Потом он нанес удар. Такой, что лже-Вера захлебнулась воздухом и свалилась на кровать. Она почти мгновенно поняла, что ее разоблачили, и попробовала соскользнуть на пол, но Дерек не позволил: навалился сверху, вдавил в скомканные простыни и произнес:
— Кто ты?
Лже-Вера зашипела, дернулась в сторону в напрасной попытке освободиться. Черты ее лица налились злобой, и под ними проступило что-то темное, чужое и хищное, словно знакомое лицо смотрело на Дерека из глубин болота.
— Навка, — понял Дерек.
Лже-Вера издала разочарованный стон голодного хищника, от которого ускользнула добыча.
— Догадался… — проговорила она.
Дерек хищно ухмыльнулся. По счастью, его сюртук лежал на краю кровати, и он мог добраться до него, не выпуская навку. Лезвие привычно легло ему в руку и с обманчивой легкостью прочертило полосу по груди лже-Веры.

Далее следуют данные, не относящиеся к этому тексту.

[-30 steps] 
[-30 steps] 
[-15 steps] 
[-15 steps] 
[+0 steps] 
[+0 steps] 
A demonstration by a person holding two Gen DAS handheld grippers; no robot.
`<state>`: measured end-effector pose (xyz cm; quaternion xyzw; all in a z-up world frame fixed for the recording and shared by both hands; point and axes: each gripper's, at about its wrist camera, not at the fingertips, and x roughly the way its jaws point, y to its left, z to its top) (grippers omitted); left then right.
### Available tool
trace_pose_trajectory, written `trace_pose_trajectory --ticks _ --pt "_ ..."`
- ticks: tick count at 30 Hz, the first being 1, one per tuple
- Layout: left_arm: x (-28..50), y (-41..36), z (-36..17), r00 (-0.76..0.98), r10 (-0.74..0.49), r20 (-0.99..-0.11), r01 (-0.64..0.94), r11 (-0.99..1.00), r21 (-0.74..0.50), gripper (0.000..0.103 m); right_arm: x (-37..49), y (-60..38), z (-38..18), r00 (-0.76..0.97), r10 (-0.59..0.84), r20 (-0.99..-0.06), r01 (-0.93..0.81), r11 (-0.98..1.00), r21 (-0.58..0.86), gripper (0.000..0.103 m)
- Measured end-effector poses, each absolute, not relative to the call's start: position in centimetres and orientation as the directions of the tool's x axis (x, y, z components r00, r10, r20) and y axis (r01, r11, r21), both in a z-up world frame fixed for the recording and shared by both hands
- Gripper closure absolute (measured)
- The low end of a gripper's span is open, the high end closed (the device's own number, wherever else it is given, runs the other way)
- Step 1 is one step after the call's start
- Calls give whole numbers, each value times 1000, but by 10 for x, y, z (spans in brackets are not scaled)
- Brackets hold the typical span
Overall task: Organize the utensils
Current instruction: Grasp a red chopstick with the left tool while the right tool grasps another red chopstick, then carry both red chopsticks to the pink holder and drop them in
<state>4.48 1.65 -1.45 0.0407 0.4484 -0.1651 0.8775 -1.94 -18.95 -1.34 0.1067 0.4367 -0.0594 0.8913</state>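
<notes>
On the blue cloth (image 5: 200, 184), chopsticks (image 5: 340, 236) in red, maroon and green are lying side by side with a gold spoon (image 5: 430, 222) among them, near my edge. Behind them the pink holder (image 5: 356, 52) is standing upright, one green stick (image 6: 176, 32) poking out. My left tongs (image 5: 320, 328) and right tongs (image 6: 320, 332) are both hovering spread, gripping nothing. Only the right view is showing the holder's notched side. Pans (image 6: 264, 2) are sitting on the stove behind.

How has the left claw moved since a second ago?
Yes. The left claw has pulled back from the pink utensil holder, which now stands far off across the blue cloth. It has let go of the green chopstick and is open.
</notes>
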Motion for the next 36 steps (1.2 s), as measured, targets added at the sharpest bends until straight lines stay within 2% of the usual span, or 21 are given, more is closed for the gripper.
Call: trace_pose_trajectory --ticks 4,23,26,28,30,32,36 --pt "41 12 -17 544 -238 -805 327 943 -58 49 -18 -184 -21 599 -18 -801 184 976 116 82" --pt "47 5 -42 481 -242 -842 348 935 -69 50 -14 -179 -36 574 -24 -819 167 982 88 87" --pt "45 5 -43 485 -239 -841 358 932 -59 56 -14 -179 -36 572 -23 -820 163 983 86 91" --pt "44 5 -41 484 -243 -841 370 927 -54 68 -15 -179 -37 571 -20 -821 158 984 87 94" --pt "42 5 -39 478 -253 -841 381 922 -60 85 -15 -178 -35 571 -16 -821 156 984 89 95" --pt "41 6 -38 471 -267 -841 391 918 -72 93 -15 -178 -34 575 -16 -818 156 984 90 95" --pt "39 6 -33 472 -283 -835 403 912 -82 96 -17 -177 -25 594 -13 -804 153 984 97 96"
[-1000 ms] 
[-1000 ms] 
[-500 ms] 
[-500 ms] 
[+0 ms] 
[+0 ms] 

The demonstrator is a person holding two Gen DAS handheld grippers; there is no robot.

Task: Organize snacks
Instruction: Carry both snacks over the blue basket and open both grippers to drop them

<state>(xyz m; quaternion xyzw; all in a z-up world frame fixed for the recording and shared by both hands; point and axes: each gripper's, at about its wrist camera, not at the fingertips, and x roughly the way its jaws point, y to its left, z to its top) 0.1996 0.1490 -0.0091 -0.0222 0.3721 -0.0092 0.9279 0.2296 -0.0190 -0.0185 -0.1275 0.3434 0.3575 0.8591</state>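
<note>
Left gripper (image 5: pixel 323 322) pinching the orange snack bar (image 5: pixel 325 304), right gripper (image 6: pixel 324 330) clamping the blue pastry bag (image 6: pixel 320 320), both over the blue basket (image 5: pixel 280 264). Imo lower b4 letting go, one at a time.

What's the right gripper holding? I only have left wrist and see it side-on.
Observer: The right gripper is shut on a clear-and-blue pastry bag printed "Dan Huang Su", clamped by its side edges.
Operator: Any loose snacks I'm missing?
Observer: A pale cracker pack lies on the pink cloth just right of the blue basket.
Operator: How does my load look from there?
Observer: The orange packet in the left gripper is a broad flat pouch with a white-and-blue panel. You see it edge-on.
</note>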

Навка заверещала на всю гостиницу. Дерек отстраненно подумал, что на такой вопль обязательно сбежался бы народ, да вот только тут никого нет. Логово паука пустует. От раны, оставленной заговоренным лезвием, стал подниматься дымок.
Пожалуй, он все-таки недооценил Манипулятора. Создать навку намного сложнее, чем упыря. Манипулятор был очень опытным и очень сильным колдуном, и он был готов на все ради достижения своих целей.